Le livre avait été publié à Taïwan et était principalement en vente sur internet, via Taobao, l’équivalent chinois de eBay. Son auteur a été condamné à un an et dix mois de prison pour mener des « opérations de commerce illégales », ainsi qu’à une amende de 150.000 yuans. Son assistant a également été condamné à une peine de prison de un an et cinq mois, et deux des employés de l’imprimerie ont également écopé d’un emprisonnement et d’une amende. 

 

Son avocat, Zhang Zanning, a rapporté que les autorités avaient accusé le livre de ne pas avoir de numéro de publication, ce qui le rendait illégal.

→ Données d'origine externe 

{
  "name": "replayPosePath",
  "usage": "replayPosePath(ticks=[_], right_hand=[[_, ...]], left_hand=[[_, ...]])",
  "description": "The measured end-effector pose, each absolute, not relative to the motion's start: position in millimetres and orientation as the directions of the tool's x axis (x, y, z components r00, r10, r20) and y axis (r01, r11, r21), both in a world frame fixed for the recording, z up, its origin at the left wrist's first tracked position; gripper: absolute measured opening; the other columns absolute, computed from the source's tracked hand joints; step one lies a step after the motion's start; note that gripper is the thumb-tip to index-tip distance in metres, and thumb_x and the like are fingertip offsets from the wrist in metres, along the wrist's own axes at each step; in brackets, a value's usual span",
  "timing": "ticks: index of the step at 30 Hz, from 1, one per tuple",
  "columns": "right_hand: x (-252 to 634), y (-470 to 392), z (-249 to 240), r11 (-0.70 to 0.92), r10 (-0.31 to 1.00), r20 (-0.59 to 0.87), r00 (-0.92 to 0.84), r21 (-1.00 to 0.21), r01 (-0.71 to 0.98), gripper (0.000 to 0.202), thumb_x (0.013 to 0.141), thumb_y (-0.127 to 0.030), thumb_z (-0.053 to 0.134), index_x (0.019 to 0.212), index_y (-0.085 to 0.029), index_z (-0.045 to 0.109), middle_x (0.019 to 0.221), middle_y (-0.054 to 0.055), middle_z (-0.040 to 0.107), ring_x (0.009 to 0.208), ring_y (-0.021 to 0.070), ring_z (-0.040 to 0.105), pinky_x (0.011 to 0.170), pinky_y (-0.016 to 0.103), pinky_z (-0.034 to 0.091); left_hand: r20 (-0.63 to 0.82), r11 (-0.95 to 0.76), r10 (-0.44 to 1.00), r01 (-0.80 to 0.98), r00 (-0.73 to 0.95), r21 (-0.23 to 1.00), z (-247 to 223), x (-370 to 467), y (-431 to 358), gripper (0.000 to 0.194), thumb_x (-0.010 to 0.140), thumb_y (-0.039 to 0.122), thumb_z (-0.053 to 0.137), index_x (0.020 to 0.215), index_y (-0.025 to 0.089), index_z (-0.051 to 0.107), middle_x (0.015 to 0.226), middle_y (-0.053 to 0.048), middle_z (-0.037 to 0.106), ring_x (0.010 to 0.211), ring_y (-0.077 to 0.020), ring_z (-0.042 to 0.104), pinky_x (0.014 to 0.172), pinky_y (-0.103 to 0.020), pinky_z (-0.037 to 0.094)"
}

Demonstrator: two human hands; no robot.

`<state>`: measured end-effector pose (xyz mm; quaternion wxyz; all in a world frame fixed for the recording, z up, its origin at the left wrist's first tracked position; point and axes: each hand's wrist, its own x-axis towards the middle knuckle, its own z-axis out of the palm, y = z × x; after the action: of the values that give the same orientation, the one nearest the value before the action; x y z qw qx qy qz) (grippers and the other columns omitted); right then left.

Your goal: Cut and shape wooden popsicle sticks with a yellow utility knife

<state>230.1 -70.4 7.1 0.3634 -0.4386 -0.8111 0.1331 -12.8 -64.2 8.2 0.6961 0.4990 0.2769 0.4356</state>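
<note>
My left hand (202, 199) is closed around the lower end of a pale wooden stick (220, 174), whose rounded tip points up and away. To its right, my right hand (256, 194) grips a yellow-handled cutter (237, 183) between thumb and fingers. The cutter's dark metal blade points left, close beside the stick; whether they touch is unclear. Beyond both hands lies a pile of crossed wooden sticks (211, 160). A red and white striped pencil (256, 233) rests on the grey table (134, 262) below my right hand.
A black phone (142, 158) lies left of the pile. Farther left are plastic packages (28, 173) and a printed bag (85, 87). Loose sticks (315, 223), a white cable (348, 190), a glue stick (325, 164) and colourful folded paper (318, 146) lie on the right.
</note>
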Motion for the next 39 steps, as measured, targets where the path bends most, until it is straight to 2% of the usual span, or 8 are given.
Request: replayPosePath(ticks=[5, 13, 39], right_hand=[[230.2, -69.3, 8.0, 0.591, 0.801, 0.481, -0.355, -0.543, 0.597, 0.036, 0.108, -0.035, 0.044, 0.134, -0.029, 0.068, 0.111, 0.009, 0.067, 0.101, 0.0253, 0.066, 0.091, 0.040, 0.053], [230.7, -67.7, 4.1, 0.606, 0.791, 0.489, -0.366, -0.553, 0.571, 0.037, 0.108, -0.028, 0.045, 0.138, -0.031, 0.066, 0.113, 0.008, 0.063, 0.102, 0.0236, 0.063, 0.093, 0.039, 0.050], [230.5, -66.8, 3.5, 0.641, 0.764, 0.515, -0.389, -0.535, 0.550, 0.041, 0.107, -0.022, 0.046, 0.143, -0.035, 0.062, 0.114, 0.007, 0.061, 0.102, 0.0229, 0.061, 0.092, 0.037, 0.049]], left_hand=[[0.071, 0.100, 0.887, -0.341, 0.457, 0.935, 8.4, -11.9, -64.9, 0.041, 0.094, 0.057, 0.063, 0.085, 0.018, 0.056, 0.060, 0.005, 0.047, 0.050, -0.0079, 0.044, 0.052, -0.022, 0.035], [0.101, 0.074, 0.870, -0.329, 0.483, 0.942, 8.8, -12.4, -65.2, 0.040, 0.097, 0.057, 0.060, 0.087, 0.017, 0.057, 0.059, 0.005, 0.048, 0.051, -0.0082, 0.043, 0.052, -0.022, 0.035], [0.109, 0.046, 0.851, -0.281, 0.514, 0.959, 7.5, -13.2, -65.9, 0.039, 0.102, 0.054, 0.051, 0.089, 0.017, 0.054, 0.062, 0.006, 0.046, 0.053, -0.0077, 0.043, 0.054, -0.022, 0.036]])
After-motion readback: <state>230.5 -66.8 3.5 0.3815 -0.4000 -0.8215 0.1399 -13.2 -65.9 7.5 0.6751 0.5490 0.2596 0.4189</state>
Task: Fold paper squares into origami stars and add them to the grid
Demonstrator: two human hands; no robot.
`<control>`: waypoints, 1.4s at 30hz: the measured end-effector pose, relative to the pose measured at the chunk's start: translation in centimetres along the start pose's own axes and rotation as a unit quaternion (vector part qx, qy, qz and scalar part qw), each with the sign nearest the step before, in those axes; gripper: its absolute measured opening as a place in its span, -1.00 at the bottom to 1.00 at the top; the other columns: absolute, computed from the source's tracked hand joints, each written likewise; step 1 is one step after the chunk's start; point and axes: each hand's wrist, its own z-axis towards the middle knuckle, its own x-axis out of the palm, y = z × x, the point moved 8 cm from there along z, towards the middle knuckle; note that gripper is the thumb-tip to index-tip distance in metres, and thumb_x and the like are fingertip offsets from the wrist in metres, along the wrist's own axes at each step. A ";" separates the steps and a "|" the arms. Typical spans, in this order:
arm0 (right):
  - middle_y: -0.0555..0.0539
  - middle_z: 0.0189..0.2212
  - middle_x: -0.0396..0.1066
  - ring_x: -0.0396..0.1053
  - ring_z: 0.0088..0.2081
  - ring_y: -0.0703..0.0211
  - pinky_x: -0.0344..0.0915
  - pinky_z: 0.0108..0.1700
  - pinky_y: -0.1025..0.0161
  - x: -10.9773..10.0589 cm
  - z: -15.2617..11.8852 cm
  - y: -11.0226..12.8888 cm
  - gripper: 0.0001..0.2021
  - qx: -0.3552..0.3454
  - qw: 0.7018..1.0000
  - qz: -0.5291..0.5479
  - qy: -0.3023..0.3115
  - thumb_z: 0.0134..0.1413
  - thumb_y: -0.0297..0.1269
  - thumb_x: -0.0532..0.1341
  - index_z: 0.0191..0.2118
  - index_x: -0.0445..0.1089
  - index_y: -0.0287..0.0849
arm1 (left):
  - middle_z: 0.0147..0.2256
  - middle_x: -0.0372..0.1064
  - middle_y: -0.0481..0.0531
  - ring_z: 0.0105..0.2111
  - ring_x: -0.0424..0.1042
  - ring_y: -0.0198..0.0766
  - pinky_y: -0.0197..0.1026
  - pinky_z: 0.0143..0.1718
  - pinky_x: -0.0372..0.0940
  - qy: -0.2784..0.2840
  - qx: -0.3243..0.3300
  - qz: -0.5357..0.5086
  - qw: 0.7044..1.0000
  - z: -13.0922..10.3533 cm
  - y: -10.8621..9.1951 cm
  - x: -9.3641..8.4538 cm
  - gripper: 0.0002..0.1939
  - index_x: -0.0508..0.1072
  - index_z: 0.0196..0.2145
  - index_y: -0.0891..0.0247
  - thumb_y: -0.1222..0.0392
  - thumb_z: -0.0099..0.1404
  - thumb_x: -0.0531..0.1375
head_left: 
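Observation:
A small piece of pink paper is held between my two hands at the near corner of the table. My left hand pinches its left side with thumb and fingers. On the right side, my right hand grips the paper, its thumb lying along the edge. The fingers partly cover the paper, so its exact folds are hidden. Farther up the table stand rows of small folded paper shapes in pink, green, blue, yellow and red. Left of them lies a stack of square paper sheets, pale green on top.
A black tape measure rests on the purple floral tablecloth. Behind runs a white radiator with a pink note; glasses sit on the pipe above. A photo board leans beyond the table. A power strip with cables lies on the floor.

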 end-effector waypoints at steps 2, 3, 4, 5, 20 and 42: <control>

Mais d’après lui, cela ne le rendait coupable que d’avoir violé une loi administrative, et pas criminelle. Le gouvernement chinois n’aurait donc pas le droit d’emprisonner l’auteur pour ce motif à moins d’obtenir une confirmation de l’agence administrative en charge des publications.

 

L’avocat entend faire appel et dénoncer l’arrestation et la détention de son client comme illégale. L’avocat de la défense a cependant confié au RFA qu’il avait prévu pire : « Nous nous attendions à un emprisonnement de plus de trois ans, donc ce n’est pas aussi dur que ce que nous pensions, pas si on pense qu’ils sont coupables. »

 

Déformer l'histoire de la Chine communiste

 

Un des dossiers du procès accuse l’auteur d’avoir « déformé et calomnié l’histoire du parti communiste » et de « nier la légitimité du parti communiste chinois », a confié l’avocat. Fu décrit l’ascension la façon dont le Parti communiste s’est emparé du pouvoir avec le soutien de l’Union soviétique, et du lavage de cerveau qu’il a opérés pour contrôler les pensées des citoyens à travers la « terreur rouge », ce que le dossier considère comme une « insulte ». 

 

Fu y est également accusé d’avoir diffamé les noms de la première génération de membres du Parti communiste, dont Mao Zedong, et les accusateurs ont considèré que le livre avait eu une haute influence dans la population. Alors que l’auteur a été enlevé peu après sa publication, il en avait en vendu 1000 exemplaires. 

 

Le résultat du procès est tombé ironiquement le jour de la journée de la constitution en Chine. Depuis quelques mois, le gouvernement chinois impose une censure de plus en plus drastique. Alors que les livres censurés pouvaient encore être disponibles dans une arrière-salle des librairies, appelées les « jinshu book tables », ces ventes ont également été interdites en mai dernier.

 

Fin septembre, des membres du PEN center america dénonçaient également cette censure grandissante en chine, qui amène de plus en plus les intellectuels à se voir emprisonnés. 

 

Le PEN International a cette fois dénoncé l’emprisonnement illégal de l’auteur, citant un proche de l’auteur et réalisateur : la condamnation est en effet intervenue le jour de célébration de la Constitution chinoise. « L’article 35 de la Constitution dit que les citoyens jouissent de leur liberté d’expression, de publication et d’association », rappelle le journaliste Sun Lin.